*What you need to do*. From the data below, return all lines holding the string "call".

*Given entries*.
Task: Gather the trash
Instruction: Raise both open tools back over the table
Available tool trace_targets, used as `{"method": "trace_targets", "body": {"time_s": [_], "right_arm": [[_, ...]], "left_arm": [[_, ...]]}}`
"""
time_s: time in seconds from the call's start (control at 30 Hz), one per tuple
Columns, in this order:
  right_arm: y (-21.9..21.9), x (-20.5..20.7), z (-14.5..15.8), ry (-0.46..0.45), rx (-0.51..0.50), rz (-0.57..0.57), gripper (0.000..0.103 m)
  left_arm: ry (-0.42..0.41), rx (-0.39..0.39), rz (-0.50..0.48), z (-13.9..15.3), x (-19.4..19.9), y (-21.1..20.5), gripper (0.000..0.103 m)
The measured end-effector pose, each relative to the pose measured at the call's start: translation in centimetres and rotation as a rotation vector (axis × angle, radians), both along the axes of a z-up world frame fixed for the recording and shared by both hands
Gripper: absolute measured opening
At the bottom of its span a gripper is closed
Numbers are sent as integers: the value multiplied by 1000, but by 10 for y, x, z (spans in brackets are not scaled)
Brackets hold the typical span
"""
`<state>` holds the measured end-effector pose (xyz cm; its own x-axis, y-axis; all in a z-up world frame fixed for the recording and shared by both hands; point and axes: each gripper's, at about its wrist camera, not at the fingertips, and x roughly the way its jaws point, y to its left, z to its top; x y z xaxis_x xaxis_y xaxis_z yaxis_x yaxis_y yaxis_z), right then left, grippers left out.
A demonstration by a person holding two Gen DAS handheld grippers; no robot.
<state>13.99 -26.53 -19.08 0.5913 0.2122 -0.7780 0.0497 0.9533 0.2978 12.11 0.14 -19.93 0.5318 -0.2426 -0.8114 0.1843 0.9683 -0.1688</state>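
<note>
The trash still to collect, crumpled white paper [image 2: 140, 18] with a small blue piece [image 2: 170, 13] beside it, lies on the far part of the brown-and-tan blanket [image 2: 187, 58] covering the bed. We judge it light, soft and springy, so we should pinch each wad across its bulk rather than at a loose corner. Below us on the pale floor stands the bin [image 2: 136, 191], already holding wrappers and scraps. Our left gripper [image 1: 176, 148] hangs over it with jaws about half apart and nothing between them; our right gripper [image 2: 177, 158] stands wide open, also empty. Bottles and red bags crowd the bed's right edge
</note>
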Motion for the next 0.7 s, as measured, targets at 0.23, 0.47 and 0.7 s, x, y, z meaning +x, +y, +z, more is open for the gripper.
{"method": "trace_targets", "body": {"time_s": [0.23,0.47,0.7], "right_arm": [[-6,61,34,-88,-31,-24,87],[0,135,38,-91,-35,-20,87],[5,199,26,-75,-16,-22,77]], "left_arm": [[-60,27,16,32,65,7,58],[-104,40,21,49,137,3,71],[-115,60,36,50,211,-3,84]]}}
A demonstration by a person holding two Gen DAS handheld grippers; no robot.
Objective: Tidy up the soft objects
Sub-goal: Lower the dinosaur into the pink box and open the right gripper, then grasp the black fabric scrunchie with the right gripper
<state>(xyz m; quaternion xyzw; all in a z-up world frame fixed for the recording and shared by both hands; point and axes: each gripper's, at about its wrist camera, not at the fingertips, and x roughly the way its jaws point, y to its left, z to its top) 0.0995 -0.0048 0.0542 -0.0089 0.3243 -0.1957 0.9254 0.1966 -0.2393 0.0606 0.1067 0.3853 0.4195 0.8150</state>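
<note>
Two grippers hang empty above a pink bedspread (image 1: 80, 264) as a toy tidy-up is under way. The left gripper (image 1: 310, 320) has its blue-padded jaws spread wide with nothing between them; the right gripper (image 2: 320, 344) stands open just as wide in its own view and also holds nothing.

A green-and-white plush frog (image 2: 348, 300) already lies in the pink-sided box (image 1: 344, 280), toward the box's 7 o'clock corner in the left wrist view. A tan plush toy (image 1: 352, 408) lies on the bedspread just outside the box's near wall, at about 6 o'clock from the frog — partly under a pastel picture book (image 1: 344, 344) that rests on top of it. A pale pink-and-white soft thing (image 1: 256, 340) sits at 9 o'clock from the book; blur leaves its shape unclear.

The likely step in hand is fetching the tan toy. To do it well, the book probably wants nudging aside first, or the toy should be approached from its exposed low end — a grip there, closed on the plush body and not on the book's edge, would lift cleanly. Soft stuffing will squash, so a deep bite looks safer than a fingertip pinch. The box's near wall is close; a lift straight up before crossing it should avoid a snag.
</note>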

*Answer for this exercise*.
time_s: time in seconds from the call's start (control at 30 Hz), one per tuple
The measured end-effector pose, each relative to the pose measured at the call's start: translation in centimetres and rotation as a rotation vector (axis × angle, radians), both along the axes of a z-up world frame fixed for the recording and shared by both hands

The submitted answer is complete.